Sirot D, Recule C, Chaibi E B, Bret L, Croize J, Chanal-Claris C, Labia R, Sirot J
Laboratoire de Bacteriologie-Virologie, Faculté de Médecine, Clermont-Ferrand, France.
Antimicrob Agents Chemother. 1997 Jun;41(6):1322-5. doi: 10.1128/AAC.41.6.1322.
Escherichia coli GR102 was isolated from feces of a leukemic patient. It expressed different levels of resistance to amoxicillin or ticarcillin plus clavulanate and to the various cephalosporins tested. The double-disk synergy test was weakly positive. Production of a beta-lactamase with a pI of 5.6 was transferred to E. coli HB101 by conjugation. The nucleotide sequence was determined by direct sequencing of the amplification products obtained by PCR performed with TEM gene primers. This enzyme differed from TEM-1 (blaT-1B gene) by four amino acid substitutions: Met-->Leu-69, Glu-->Lys-104, Gly-->Ser-238 and Asn-->Asp-276. The amino acid susbstitutions Leu-69 and Asp-276 are known to be responsible for inhibitor resistance of the IRT-4 mutant, as are Lys-104 and Ser-238 substitutions for hydrolytic activity of the extended-spectrum beta-lactamases TEM-15, TEM-4, and TEM-3. These combined mutations led to a mutant enzyme which conferred a level of resistance to coamoxiclav (MIC, 64 microg/ml) much lower than that conferred by IRT-4 (MIC, 2,048 microg/ml) but higher than that conferred by TEM-15 or TEM-1 (MIC, 16 microg/ml). In addition, the MIC of ceftazidime for E. coli transconjugant GR202 (1 microg/ml) was lower than that for E. coli TEM-15 (16 microg/ml) and higher than that for E. coli IRT-4 or TEM-1 (0.06 microg/ml). The MICs observed for this TEM-type enzyme were related to the kinetic constants Km and k(cat) and the 50% inhibitory concentration, which were intermediate between those observed for IRT-4 and TEM-15. In conclusion, this new type of complex mutant derived from TEM-1 (CMT-1) is able to confer resistance at a very low level to inhibitors and at a low level to extended-spectrum cephalosporins. CMT-1 received the designation TEM-50.

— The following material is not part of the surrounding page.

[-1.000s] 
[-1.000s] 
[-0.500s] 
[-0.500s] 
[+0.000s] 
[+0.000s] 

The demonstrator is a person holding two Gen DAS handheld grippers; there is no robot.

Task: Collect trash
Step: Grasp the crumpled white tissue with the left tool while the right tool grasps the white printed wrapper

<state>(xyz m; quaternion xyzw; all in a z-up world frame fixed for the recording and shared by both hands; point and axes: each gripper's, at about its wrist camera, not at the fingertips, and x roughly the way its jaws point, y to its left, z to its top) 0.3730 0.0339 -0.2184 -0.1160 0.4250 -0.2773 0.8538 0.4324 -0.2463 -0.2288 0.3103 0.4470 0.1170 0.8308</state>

大肠杆菌GR102是从一名白血病患者的粪便中分离出来的。它对阿莫西林或替卡西林加克拉维酸以及所测试的各种头孢菌素表现出不同程度的耐药性。双纸片协同试验呈弱阳性。通过接合作用,将一种pI为5.6的β-内酰胺酶的产生转移到了大肠杆菌HB101中。通过使用TEM基因引物进行PCR获得的扩增产物直接测序来确定核苷酸序列。这种酶与TEM-1(blaT-1B基因)有四个氨基酸替换不同:第69位的甲硫氨酸(Met)替换为亮氨酸(Leu)、第104位的谷氨酸(Glu)替换为赖氨酸(Lys)、第238位的甘氨酸(Gly)替换为丝氨酸(Ser)以及第276位的天冬酰胺(Asn)替换为天冬氨酸(Asp)。已知第69位的亮氨酸和第276位的天冬氨酸替换是IRT-4突变体对抑制剂耐药的原因,第104位的赖氨酸和第238位的丝氨酸替换是超广谱β-内酰胺酶TEM-15、TEM-4和TEM-3水解活性的原因。这些组合突变产生了一种突变酶,它赋予对阿莫西林克拉维酸的耐药水平(MIC,64μg/ml)远低于IRT-4(MIC,2048μg/ml)但高于TEM-15或TEM-1(MIC,16μg/ml)。此外,头孢他啶对大肠杆菌接合子GR202的MIC(1μg/ml)低于对大肠杆菌TEM-15的MIC(16μg/ml)且高于对大肠杆菌IRT-4或TEM-1的MIC(0.06μg/ml)。观察到的这种TEM型酶的MIC与动力学常数Km和k(cat)以及50%抑制浓度相关,这些值介于IRT-4和TEM-15所观察到的值之间。总之,这种源自TEM-1的新型复合突变体(CMT-1)能够对抑制剂产生非常低水平的耐药性,并对超广谱头孢菌素产生低水平的耐药性。CMT-1被命名为TEM-50。